Üstüm çamur altım yağmur yine gönlüm hoş idi.”
Yunus, ne der bu konuda:
“Ne varlığa sevinirim
Ne yokluğa yerinirim
Yalnız senle avunurum
Bana seni gerek seni.”
***
Sevgi geniş bir kavram.
Kapsama alanı da, erişim gücü de yüksek bir enerji...
Önemli olan kullanım kılavuzuna göre kullanmaktır.
Sevgiyi, sevgiliyi, karşı cinse…
Cinselliğe indirgemek kabul edilemezdir.
Ahmet Kaya’nın bir zamanlar şarkı yaptığı Atilla İlhan’a ait, “Ne kadınlar sevdim zaten yoktular” şiiri aklıma gelir bu arada.
“Gerçek değildiler birer umuttular
Eski bir şarkı belki bir şiir
Ne kadınlar sevdim zaten yoktular
Böyle bir sevmek görülmemiştir.”
***
Sevgili kimdir?..
İnsanın kendini nefsine, kul-köle etmesi, nefsini sevgili sayması sağlıklı bir ruh hali değildir.

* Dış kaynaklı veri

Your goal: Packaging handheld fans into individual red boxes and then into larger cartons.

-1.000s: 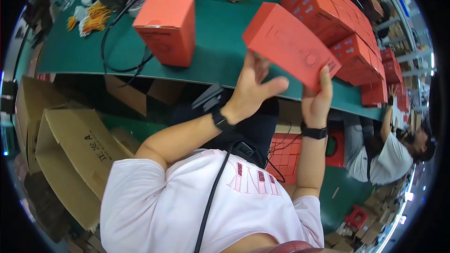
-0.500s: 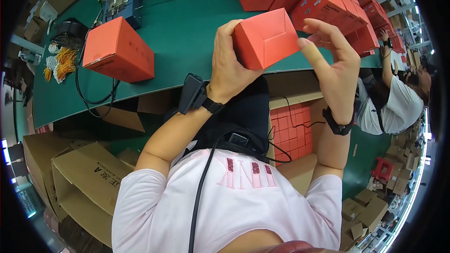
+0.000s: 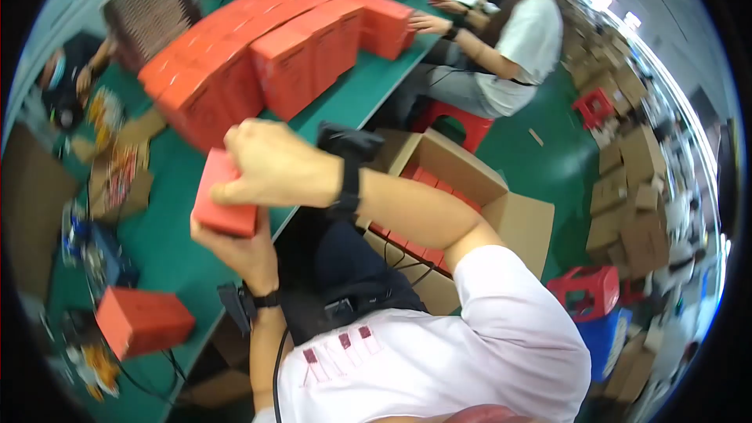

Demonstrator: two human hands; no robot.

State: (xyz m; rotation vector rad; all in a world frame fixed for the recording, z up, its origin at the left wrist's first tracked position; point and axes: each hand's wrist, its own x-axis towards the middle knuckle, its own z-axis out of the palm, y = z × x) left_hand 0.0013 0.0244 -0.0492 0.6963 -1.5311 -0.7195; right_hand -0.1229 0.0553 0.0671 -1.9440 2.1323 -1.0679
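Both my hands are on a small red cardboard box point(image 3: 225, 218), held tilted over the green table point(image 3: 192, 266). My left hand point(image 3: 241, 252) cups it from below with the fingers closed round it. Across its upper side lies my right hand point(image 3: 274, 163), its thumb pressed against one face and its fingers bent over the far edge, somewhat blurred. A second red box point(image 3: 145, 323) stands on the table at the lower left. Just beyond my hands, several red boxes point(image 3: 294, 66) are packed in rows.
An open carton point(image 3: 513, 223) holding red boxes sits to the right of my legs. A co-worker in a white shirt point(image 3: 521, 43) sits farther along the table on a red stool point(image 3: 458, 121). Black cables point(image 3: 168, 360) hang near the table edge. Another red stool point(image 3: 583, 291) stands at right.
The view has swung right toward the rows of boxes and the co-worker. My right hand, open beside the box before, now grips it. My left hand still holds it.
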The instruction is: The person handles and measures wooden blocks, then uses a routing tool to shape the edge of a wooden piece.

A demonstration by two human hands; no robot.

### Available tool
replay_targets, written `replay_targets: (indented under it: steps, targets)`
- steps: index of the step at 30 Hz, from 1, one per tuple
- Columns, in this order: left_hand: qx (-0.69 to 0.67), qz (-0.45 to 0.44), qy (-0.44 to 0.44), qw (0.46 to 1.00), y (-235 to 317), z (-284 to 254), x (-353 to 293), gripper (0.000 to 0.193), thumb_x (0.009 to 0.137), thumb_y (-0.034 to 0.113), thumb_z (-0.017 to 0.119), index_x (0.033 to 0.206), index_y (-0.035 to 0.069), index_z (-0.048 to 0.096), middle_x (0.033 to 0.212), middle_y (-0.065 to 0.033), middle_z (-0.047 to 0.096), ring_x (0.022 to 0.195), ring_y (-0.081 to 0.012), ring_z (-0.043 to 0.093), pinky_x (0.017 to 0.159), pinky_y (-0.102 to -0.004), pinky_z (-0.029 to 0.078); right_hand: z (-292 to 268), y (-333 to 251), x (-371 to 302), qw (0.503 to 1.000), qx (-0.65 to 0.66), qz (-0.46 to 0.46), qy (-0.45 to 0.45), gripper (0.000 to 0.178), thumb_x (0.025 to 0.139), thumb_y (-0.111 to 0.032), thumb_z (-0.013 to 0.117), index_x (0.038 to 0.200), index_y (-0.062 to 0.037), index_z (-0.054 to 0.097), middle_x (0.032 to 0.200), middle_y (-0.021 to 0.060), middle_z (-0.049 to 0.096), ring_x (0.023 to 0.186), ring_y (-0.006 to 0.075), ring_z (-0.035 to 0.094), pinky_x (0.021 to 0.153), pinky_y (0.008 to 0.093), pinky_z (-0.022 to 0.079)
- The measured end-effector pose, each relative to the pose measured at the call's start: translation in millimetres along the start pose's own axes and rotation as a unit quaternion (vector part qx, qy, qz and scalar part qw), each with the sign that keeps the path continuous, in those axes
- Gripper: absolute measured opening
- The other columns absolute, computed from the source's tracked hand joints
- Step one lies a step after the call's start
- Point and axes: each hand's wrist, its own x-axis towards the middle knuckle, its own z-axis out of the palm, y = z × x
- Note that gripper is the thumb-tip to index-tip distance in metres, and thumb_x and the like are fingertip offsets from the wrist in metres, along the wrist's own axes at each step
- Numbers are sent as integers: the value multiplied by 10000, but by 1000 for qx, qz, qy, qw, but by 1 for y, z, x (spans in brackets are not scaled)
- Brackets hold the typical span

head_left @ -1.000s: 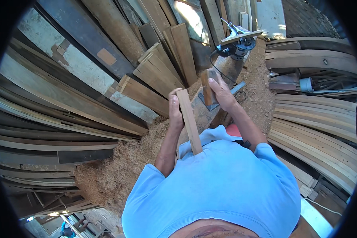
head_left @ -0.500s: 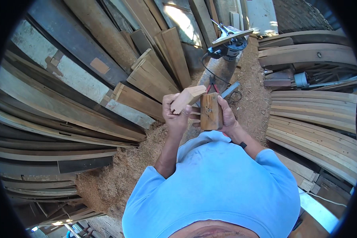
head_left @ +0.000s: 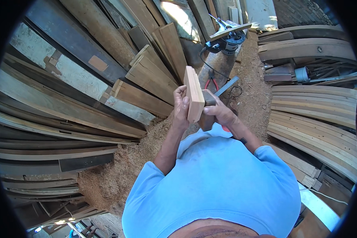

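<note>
Upright in my left hand (head_left: 181,107), closed round its edge, is a pale pinkish piece of wood (head_left: 194,97) with layered, stepped edges. Just right of it, my right hand (head_left: 223,112) grips a darker brown wooden block (head_left: 206,121), thumb over its top. Block and pale piece overlap in view; I cannot tell whether they touch. Part of the block is hidden behind the fingers. Beyond my hands, on a plank, lie red-handled pliers (head_left: 215,83) and a light-blue flat strip (head_left: 227,86). Farther off rests a corded power tool with a flat base (head_left: 230,43).
Leaning boards (head_left: 154,75) crowd the left side. Curved and stacked timbers (head_left: 313,107) line the right. Sawdust and shavings (head_left: 107,182) cover the ground on both sides of the plank. A black cord (head_left: 212,70) runs from the power tool past the pliers.
My left hand has turned the pale piece from slanted to upright and brought it in front of the brown block. My right hand has tilted the block, its thumb now on top.
</note>
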Motion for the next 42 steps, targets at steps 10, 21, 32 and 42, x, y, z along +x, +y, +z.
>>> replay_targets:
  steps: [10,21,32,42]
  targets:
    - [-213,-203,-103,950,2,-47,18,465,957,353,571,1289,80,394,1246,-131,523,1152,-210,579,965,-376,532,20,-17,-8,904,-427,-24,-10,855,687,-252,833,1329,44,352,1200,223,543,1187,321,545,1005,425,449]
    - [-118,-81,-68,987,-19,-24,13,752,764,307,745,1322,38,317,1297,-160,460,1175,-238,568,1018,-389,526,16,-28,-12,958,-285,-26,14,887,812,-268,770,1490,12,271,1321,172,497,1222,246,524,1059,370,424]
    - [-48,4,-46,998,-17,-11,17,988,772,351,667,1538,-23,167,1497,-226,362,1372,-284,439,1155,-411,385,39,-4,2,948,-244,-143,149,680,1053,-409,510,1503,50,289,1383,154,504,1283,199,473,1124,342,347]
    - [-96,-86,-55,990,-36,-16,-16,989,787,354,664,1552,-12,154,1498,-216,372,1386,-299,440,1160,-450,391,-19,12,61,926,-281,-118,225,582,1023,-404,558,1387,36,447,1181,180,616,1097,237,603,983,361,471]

Bu aşırı bencilliğin adına sevmek gibi nezih bir ifade yakıştırılmamalıdır.
İnsan elbette alıştığı, istifade ettiği veya bağlandığı şeyleri sayabilir.
Bu leziz bir yiyecek olabilir…
Anne-baba olabilir...
Eş olur…
Dost-ahbap olur...
Hayat, sağlık veya gençlik olabilir…
Bahar olabilir yada hepsini içine alan dünyanın kendisi olabilir.
Ya da…
Bütün bunları sevmekle birlikte “veren” ve “sevdiren” Cenâb-ı Hakk’ın zât ve sıfât ve esmâsını sevebiliriz.
Allah’ı sevmek, diğerlerini sevmemek değildir.
O’nun yani Kainat Sultanı’nın hediyesi, ikramı olarak kabul etmektir.
Bu değerini daha çok arttırır.
Kalıcılaştırır.
Geçici-dağdağalı hayat fırtınasında, kaybetme tehlikesini bertaraf eder.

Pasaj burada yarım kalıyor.